Home News WMC Voices Concerns Over Gender Equality in Political Party Cultures

WMC Voices Concerns Over Gender Equality in Political Party Cultures


The Women’s Manifesto Coalition (WMC) has expressed worry about the political party cultures that are failing to include gender equality and women’s rights as salient issues in the process of building a democratic Ghana.

The most recent internal political party primaries of the two primary political entities, the National Democratic Congress (NDC) and the New Patriotic Party (NPP), both of which control 100% of the seats in the national Parliament, indicate a substantial decline in the representation of women.

This underrepresentation of women does not augur well for women’s ability to contribute to critical decisions that have implications for their socio-economic well-being.

Globally, the consensus is that political parties are a critical element in the building of participatory democracies.

Speaking at a media engagement organised by Abantu for Development, a non-governmental organisation, in Accra the Convenor of the Coalition, Hamida Harrison, disclosed that after 34 years of local governance, women currently constituted 4.1 per cent of elected members at the metropolitan, municipal and district assemblies (MMDAs) and 14.5 per cent of Members of Parliament (MPs).

Emphasizing the UN Resolution of the General Assembly 66/130 on Women and Political Participation, it calls upon states to, among other things, strongly urge political parties to eliminate all barriers, whether direct or indirect, that discriminate against the participation of women.

The resolution encourages political parties to enhance their capacity for gender-sensitive issue analysis and, as deemed suitable, to adopt policies that facilitate the full participation of women at all decision-making levels within those political entities.

Highlighting the significance of political parties in promoting democracy in Ghana, Hamida Harrison underscored the need for women’s groups to assertively advocate for equitable participation in political decision-making.

Mrs. Hamida expressed concern, stating that it is alarming that while other countries are progressing towards achieving equal representation for both males and females in political decision-making, Ghana is regressing.

The WMC Convenor said while the political parties were structured in a manner that did not promote women’s participation, the huge financial requirements to run campaigns aggravated the situation.

“We know that some political parties have reduced filing fees for female candidates, but the progress is slow to deal with the systemic conditions that limit women’s participation in decision-making. The filing fees should be abolished completely,” she stressed.

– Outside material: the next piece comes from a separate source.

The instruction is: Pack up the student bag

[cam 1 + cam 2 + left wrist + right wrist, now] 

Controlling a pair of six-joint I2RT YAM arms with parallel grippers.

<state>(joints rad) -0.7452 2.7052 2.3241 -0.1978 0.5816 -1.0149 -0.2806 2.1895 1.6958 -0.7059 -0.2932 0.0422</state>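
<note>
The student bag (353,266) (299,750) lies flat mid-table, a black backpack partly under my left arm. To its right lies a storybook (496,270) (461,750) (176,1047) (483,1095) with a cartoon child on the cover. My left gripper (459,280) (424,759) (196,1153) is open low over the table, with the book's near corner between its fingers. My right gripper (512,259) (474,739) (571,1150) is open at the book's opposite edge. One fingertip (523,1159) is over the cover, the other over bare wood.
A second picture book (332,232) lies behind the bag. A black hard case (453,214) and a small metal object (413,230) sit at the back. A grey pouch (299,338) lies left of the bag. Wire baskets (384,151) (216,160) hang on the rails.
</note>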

Pauline Adobea Dadzawa, a Consultant and former Commissioner at the Electoral Commission, echoed the urgency of taking decisive actions to combat underlying factors contributing to gender inequality.

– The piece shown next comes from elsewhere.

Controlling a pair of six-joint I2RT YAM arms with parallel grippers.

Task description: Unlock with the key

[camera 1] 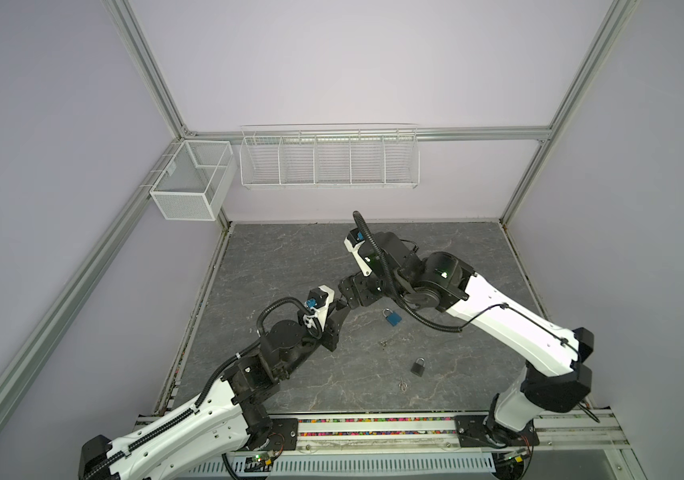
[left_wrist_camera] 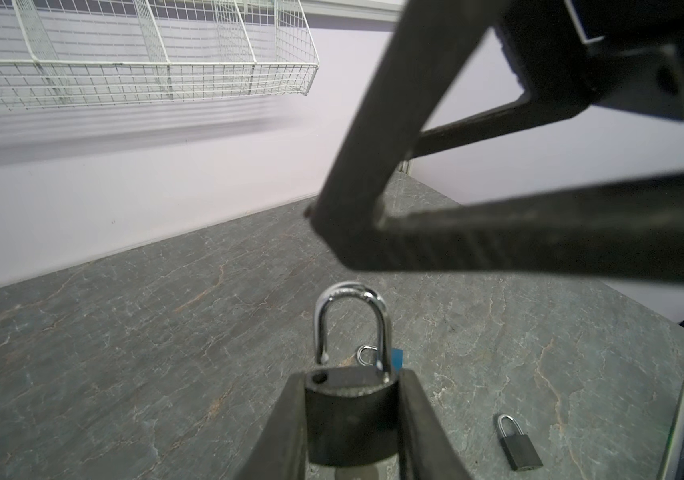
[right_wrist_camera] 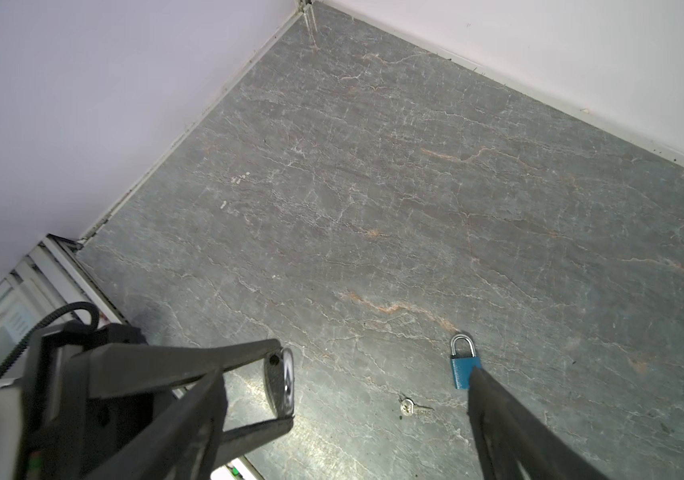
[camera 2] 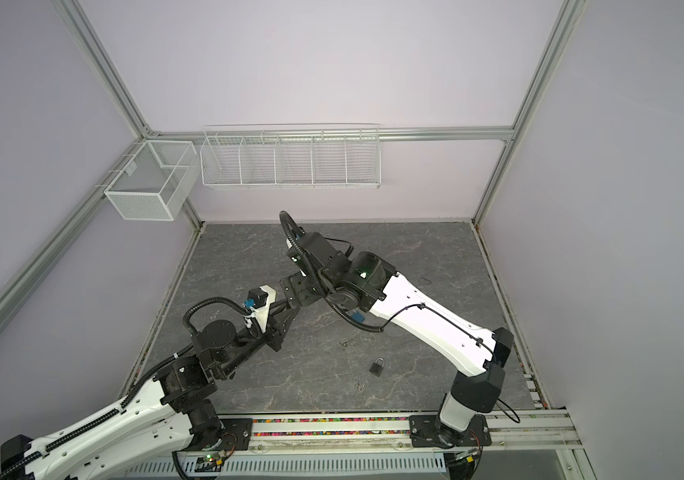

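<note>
left wrist view: left gripper (left_wrist_camera: 352, 380) pinches the black padlock (left_wrist_camera: 352, 419) by the flat sides of its body, shackle (left_wrist_camera: 350, 289) pointing away from the wrist, held off the table (left_wrist_camera: 124, 353); the short leg of the shackle sits clear of its hole, so I read the lock as already released; pale metal patch under the body might be the key, can't tell; one finger (left_wrist_camera: 519, 245) of the other arm hangs just above the shackle, not touching; grey padlock (left_wrist_camera: 519, 446) lies loose further off. right wrist view: right gripper (right_wrist_camera: 344, 374) spread wide, holding nothing, held lock edge-on just beside one of its fingers; a loose key (right_wrist_camera: 413, 407) lies on the table near the blue padlock (right_wrist_camera: 464, 368). both top views: the two grippers meet nose to nose above the table, left of the blue padlock, held lock hidden between them; second key (camera 1: 402, 384) lies near the grey padlock. step as I judge it: prove the release. keep the left pinch low on the body and firm, bring the right jaws across the crown of the shackle, pull straight along the legs, no twist, or the body levers out of the pinch; if it won't lift, the key likely needs more turn
</note>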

Advocating for empowering measures, Dadzawa proposed the implementation of a quota system to elevate women’s participation. She emphasized the need for political parties to institute comprehensive training programs, preparing women for active political engagement.

Additionally, Dadzawa stressed the importance of targeted mentorship systems for women, enhancing their confidence in pursuing political office. She called for the cultivation of internal party cultures actively promoting women’s participation, with a commitment to eliminating gender discrimination.

The Former Commissioner underscored the need for deliberate efforts to appoint women to positions of responsibility beyond elective roles, aiming to narrow the existing gender gap.

In a call to action, Dadzawa urged the media to wield their platforms in providing equitable coverage of women empowerment issues, asserting that addressing barriers to women’s participation necessitates considerable attention from the media.

The Women Manifesto Coalition urgently implores political parties to ensure equal and inclusive representation for both women and men.

They stress the imperative for parties to evolve beyond being mere “gatekeepers” of democratic ideals, actively paving the way for the participation of marginalized groups, particularly women, within both party structures and government through internal mechanisms.